- **TO DO**: With the images removed, return every line below exactly as it reads.

────────────────

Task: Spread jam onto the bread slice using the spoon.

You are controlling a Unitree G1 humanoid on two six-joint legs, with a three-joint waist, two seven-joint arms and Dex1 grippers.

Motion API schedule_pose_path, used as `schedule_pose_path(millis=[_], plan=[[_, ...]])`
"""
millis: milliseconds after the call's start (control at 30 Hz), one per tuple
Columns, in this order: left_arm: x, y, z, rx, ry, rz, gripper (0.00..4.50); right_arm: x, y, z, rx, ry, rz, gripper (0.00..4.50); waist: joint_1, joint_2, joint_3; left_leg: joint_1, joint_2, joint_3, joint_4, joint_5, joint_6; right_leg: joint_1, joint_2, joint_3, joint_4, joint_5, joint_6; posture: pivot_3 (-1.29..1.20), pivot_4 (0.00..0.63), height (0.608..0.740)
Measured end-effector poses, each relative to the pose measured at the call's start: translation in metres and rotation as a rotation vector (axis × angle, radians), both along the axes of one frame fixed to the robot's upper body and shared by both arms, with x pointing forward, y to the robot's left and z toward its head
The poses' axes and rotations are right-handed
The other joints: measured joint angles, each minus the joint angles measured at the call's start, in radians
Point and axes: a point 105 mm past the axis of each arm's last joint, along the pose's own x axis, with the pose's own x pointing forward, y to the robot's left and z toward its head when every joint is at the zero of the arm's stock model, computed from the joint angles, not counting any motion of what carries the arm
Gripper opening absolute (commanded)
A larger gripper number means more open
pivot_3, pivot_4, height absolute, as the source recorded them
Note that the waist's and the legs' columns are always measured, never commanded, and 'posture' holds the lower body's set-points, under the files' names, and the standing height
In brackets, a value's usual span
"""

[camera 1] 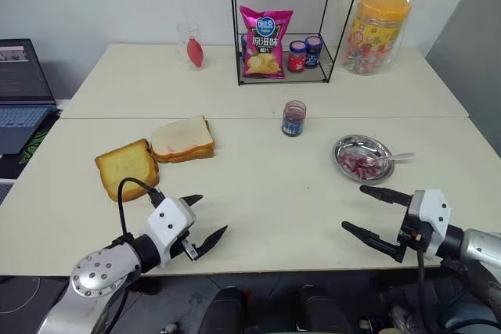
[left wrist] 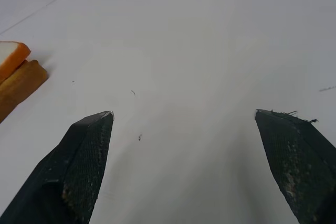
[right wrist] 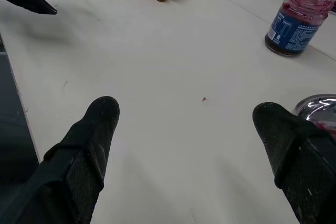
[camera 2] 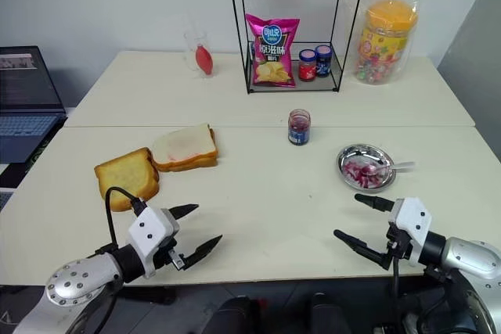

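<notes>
The spoon (camera 1: 389,159) is the thing I need first, and it lies ahead of my right gripper (camera 1: 374,212), well apart from my left gripper (camera 1: 205,216), so the right arm is the nearer one. Its bowl rests in the small metal dish (camera 1: 344,149) among blobs of jam (camera 1: 359,163); the thin handle runs out over the rim to my right, roughly crosswise to my reach. The bread slice (camera 1: 127,168), golden with a darker crust, lies flat on the counter (camera 1: 266,185) ahead of my left side, touching the paler bread stack (camera 1: 182,140). Both pairs of fingers are spread wide, grasping nothing.
</notes>
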Motion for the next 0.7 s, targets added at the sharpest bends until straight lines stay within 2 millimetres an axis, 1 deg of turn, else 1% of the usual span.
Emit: schedule_pose_path(millis=[233,500,700], plan=[[-0.0018,-0.0033,-0.0033,-0.003,0.016,-0.013,4.5,0.0,0.0003,-0.0007,0.01,-0.007,-0.009,4.47,0.001,0.0,0.0,0.0,0.0,0.0,0.0,0.0,0.0,0.0,0.0,0.0,0.0,0.0,0.0,0.0,0.15,0.74],[-0.002,-0.0027,-0.0066,0.026,0.033,-0.017,4.5,-0.0032,0.0002,-0.0053,0.024,0.0,-0.02,4.47,0.0,0.0,0.0,0.0,0.0,0.0,0.0,0.0,0.0,0.0,0.0,0.0,0.0,0.0,0.0,0.0,0.15,0.74],[-0.0046,-0.0054,-0.0071,0.033,0.032,-0.059,4.5,-0.004,0.0011,-0.007,0.023,0.002,-0.019,4.47,0.0,0.0,0.0,0.0,0.0,0.0,0.0,0.0,0.0,0.0,0.0,0.0,0.0,0.0,0.0,0.0,0.15,0.74]])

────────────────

- **ANSWER SPACE**:
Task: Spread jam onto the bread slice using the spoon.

You are controlling a Unitree G1 humanoid on two six-joint legs, with a three-joint waist, two seven-joint arms and Dex1 grippers.

Motion API schedule_pose_path, used as `schedule_pose_path(millis=[_], plan=[[_, ...]])`
"""
millis: milliseconds after the call's start (control at 30 Hz), one per tuple
Columns, in this order: left_arm: x, y, z, rx, ry, rz, gripper (0.00..4.50); right_arm: x, y, z, rx, ry, rz, gripper (0.00..4.50); waist: joint_1, joint_2, joint_3; left_leg: joint_1, joint_2, joint_3, joint_4, joint_5, joint_6; right_leg: joint_1, joint_2, joint_3, joint_4, joint_5, joint_6; posture: pivot_3 (-1.29..1.20), pivot_4 (0.00..0.63), height (0.608..0.740)
Measured end-effector poses, each relative to the pose measured at the call's start: translation in metres and rotation as a rotation vector (axis × angle, radians), both along the axes of one frame fixed to the robot's upper body and shared by both arms, with x pointing forward, y to the robot's left and z toward its head
The poses' axes and rotations are right-handed
The other joints: measured joint angles, each minus the joint angles measured at the call's start, in radians
Point and axes: a point 105 mm past the axis of each arm's last joint, along the pose's own x axis, with the pose's own x pointing forward, y to the robot's left and z toward its head when every joint is at the zero of the arm's stock model, computed from the joint angles, not counting any motion of what carries the arm
Gripper opening absolute (commanded)
A larger gripper number means more open
pivot_3, pivot_4, height absolute, as the source recorded them
Note that the waist's and the legs' columns are always measured, never commanded, and 'posture' holds the lower body's set-points, under the files' names, and the standing height
In brackets, a value's usual span
"""

[camera 1] 
[left wrist] 
[right wrist] 
[camera 2] 

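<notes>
The spoon (camera 1: 389,159) is the thing I need first, and it lies ahead of my right gripper (camera 1: 374,212), well apart from my left gripper (camera 1: 205,216), so the right arm is the nearer one. Its bowl rests in the small metal dish (camera 1: 344,149) among blobs of jam (camera 1: 359,163); the thin handle runs out over the rim to my right, roughly crosswise to my reach. The bread slice (camera 1: 127,168), golden with a darker crust, lies flat on the counter (camera 1: 266,185) ahead of my left side, touching the paler bread stack (camera 1: 182,140). Both pairs of fingers are spread wide, grasping nothing.
</notes>
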Motion for the next 0.7 s, targets added at the sharpest bends until straight lines stay within 2 millimetres an axis, 1 deg of turn, else 1% of the usual span.
Emit: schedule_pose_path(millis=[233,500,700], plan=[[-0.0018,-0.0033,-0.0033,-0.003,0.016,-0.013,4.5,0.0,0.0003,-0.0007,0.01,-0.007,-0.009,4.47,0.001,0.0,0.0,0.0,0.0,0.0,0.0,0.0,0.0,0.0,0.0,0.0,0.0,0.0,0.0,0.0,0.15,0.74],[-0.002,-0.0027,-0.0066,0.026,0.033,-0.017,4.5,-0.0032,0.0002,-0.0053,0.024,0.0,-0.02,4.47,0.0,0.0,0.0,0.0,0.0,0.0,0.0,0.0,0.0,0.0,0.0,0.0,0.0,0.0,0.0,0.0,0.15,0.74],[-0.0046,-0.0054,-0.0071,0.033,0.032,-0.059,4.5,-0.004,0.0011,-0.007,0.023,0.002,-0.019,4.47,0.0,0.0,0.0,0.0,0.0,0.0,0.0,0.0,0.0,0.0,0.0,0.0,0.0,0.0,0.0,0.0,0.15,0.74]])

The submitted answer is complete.